Orchidoclasts, go your way! I also remember a colleague who enjoyed some fame and older than us, who had come to complain about our overly frequent laughter in the editorial office, and in all modesty delivered this last sentence: “Children, you are very sweet, but there are people here who write smart papers …” Unanimously and on the spot, the word had entered our pantheon of mockery, and the rude children we still were would for years evoke the expression. His papers, in any case, intelligent or not, often fluttered like a flag under the mistral …

The taste of laughter and celebration

Jean-Louis had a taste for laughter and celebration, a legacy from his sporting past and his infallible membership in Smuc, where until recently athletes were not the last to draw when there was something stupid to do. Beautiful, large, even monumental, everything was good in the student spirit of that time …

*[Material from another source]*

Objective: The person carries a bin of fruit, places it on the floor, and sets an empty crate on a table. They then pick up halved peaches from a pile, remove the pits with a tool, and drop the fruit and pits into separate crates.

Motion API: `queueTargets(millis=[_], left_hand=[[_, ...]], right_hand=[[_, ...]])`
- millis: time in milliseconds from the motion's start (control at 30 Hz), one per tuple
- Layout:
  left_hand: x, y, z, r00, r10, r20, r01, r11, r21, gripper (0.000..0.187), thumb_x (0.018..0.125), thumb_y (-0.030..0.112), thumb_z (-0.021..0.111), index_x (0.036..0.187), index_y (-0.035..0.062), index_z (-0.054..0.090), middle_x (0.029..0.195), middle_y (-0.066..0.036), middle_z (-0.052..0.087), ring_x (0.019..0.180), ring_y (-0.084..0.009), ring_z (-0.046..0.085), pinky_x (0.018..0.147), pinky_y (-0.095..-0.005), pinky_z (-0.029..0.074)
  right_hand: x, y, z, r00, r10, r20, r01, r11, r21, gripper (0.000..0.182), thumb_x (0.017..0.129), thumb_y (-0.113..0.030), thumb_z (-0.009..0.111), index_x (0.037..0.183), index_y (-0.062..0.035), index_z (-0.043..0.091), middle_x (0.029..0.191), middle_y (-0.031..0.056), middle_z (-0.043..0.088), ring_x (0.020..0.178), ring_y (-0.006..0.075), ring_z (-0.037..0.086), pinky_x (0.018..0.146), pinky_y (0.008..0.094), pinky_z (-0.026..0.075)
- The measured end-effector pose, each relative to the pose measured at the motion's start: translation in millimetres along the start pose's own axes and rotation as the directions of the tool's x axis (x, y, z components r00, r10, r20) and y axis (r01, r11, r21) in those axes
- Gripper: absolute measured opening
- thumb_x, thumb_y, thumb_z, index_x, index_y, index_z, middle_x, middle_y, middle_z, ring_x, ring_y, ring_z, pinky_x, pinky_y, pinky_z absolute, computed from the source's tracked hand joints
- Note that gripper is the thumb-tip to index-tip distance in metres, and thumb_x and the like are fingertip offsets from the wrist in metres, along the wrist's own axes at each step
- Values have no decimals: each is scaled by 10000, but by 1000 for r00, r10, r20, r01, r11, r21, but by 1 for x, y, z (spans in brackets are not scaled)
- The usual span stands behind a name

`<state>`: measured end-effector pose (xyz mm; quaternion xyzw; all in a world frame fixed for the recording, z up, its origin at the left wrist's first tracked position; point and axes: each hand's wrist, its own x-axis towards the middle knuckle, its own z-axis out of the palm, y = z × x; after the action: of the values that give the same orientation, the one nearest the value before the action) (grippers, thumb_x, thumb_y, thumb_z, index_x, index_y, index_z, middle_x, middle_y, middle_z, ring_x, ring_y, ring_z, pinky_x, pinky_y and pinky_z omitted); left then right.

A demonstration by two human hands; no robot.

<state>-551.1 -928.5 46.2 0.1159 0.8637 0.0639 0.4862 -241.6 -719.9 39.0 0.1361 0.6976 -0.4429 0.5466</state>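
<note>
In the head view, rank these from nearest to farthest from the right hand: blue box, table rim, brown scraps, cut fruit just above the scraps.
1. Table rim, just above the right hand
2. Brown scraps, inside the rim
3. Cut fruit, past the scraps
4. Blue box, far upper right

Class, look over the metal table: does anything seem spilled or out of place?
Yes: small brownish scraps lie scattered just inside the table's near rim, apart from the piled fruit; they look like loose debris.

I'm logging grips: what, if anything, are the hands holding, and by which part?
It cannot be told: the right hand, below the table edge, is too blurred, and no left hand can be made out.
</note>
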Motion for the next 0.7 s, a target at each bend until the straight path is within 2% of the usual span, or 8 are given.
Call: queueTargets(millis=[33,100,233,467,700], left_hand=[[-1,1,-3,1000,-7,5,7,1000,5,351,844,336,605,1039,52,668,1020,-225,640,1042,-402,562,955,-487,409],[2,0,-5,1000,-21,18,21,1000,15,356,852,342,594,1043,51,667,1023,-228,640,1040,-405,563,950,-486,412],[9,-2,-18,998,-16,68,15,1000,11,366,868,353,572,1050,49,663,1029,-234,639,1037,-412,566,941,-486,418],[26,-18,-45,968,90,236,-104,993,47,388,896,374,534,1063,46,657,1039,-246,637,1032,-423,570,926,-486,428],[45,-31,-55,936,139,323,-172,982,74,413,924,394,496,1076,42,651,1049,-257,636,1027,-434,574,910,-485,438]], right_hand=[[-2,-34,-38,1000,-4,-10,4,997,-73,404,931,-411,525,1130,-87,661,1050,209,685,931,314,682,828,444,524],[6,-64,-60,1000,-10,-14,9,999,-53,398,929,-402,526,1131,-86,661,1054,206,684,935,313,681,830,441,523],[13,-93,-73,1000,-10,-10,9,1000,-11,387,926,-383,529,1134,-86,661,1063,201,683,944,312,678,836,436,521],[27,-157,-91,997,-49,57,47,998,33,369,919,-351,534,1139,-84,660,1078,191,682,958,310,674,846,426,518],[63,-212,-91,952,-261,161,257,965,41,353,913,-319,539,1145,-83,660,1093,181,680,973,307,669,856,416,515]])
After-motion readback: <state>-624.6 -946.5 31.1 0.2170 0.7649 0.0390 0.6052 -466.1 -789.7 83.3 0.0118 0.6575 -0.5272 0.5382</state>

Not long ago, before the disease became ubiquitous, he continued to maintain the unbreakable bonds of friendship he had established in the Gray and Black Club. With a group of children in their seventies, funny and untraditional, he even prepared for the club’s 100th anniversary in 2023 against the backdrop of parodies, songs and sketches that were not necessarily clear … The fiftieth anniversary, renamed the Persépolissonade, because the Shah of Iran had celebrated some time before the 2,500th year of the Persian Empire, had not been sad, and this new anniversary is not intended to provoke melancholy, nor had Jean-Louis tasted high-level sport, at other times, certainly more human , with e.g. record for Provence Juniors in the 400 meters, which was to stand for twenty years. But in fact, he excelled in a myriad of sports, thanks to physical characteristics far above average and also through his ability to adapt.

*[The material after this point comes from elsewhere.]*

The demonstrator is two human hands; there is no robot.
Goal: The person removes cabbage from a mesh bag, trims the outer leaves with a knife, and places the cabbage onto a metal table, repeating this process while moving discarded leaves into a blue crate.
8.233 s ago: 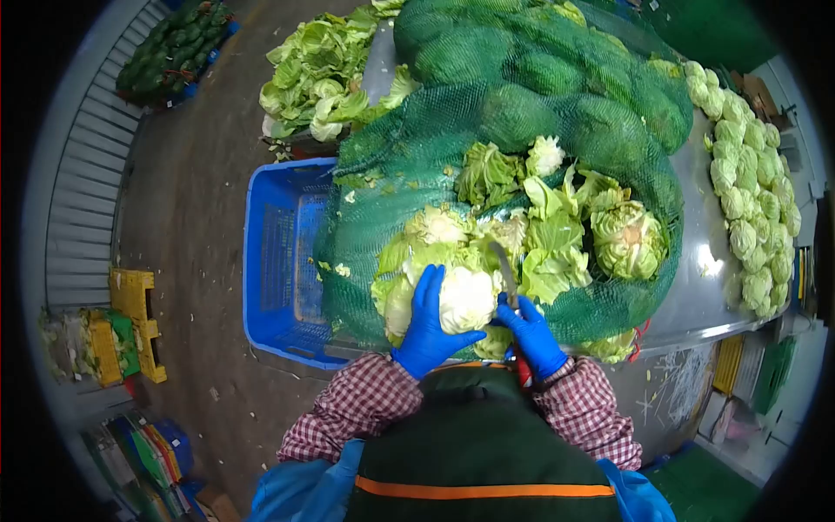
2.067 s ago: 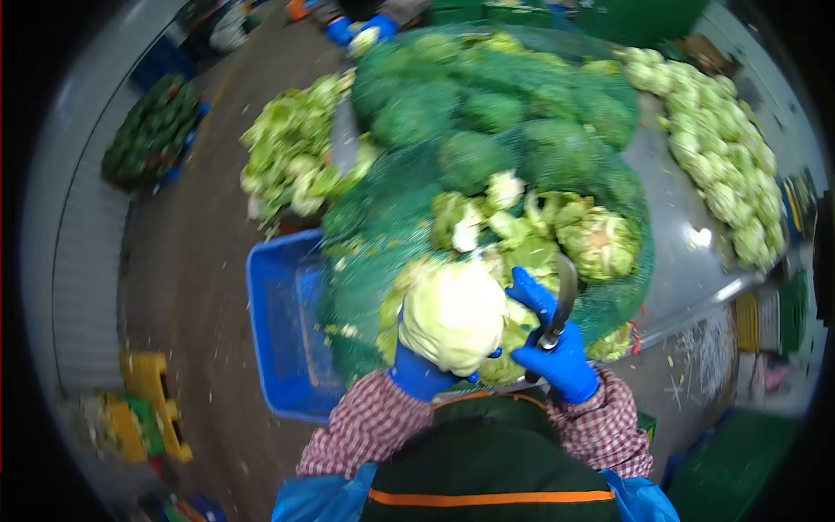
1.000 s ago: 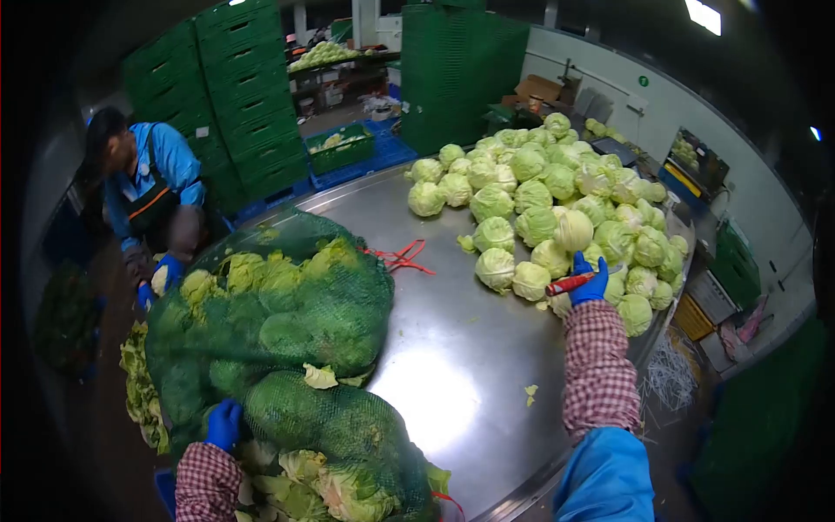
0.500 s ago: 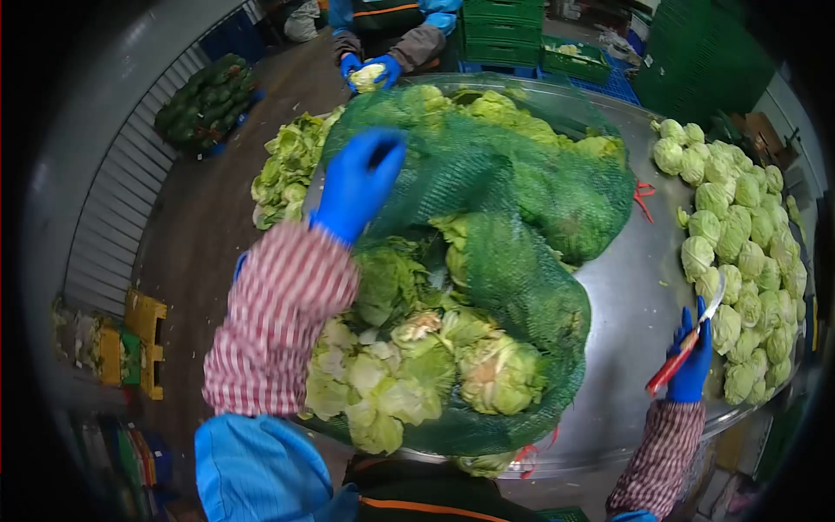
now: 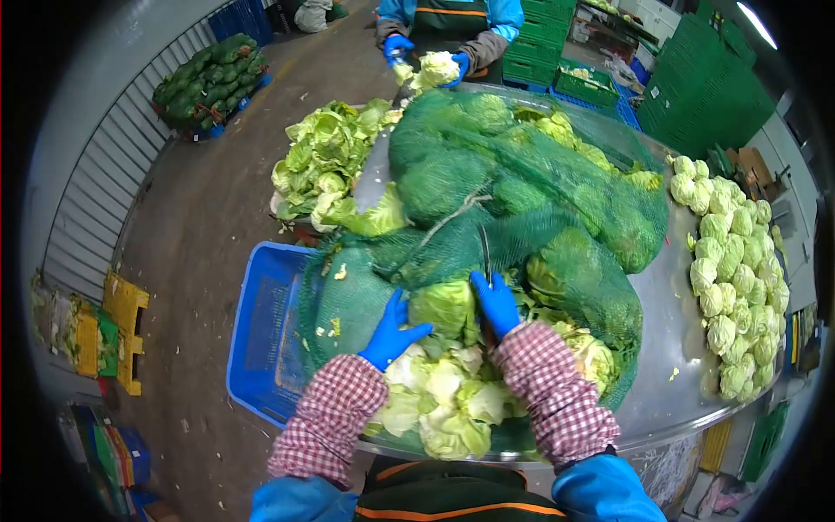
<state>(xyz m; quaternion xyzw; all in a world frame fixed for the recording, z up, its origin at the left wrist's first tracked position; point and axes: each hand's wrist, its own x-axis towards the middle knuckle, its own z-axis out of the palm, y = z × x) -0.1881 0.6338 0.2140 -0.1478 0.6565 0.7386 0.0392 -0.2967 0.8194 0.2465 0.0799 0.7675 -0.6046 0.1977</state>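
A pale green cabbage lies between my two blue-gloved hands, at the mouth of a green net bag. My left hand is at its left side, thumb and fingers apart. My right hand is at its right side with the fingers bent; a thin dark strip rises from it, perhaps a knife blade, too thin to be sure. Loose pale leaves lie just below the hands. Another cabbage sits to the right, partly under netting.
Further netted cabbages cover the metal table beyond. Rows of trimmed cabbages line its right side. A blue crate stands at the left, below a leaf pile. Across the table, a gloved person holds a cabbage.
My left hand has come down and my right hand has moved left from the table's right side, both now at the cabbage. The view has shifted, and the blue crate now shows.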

Football, cross-country skiing or windsurfing saw him make astonishing progress in a very short time, depending on his passions at the moment. Within the newspaper, however, his favorite disciplines were always athletics and rugby, where he found the true values ​​of capital sport, the one he always tried to defend. It was also an opportunity for him to approach and perfectly imitate Daniel Herrero, the blindfolded prophet of the Rugby Club of Toulon, in his famous oratorical flights … Without forgetting in passing to remember that the famous Pilou Pilou, battle cry prior to all the meetings in Mayol, was not born on the banks of the Rade, but that he had been “imported” to Toulon by Marcel Bodrero, rugby player at Smuc in the 1930s. Jean-Louis was a talented man who also adored French songs, especially Brel and Brassens, of which he had lately more than usual hummed verses that evoked this last encounter, which he saw approaching with incredible firmness.

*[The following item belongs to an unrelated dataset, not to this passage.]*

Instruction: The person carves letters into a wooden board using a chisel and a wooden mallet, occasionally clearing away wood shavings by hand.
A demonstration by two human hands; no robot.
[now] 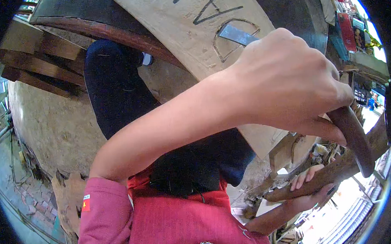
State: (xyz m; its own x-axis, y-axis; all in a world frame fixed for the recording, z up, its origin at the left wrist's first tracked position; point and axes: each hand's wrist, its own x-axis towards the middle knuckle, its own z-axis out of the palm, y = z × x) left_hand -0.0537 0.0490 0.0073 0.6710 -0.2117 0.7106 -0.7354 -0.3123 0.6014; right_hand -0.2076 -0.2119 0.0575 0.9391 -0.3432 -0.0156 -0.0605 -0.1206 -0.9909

“It’s hard to die in the spring, you know, But I want us to laugh, I want us to dance “sang Grand Jacques with him, while Tonton Georges with the black humor, which is said to be the courtesy of despair, will have brought him back to the end towards the tradition of student farce …

Goodbye fake shins, cardboard skulls. No more funeral marches to the sound of kazoos. At the big ball in Quat’z’arts we will no longer go to dance. The real funerals have just begun “.

The funeral will take place on Tuesday, May 17: at. 10.30 for those who want to say a final goodbye to him at the retirement home Bon Pasteur, 23 avenue de la colline Saint-Joseph Marseille 9. Then at 2 pm at the Aubagne crematorium.

André Giraud, President of the French Athletics Federation: “It is with great sadness that I hear of the death of Jean-Louis Korb, an excellent sports journalist, passionate about athletics and even an athlete during SMUC’s heyday. Jean-Louis covered our Marseille for 20 years. -Cassis and he had written 20- “Together with our entire large athletic family, I join his loved one’s pain and send my deepest sympathies to his family.”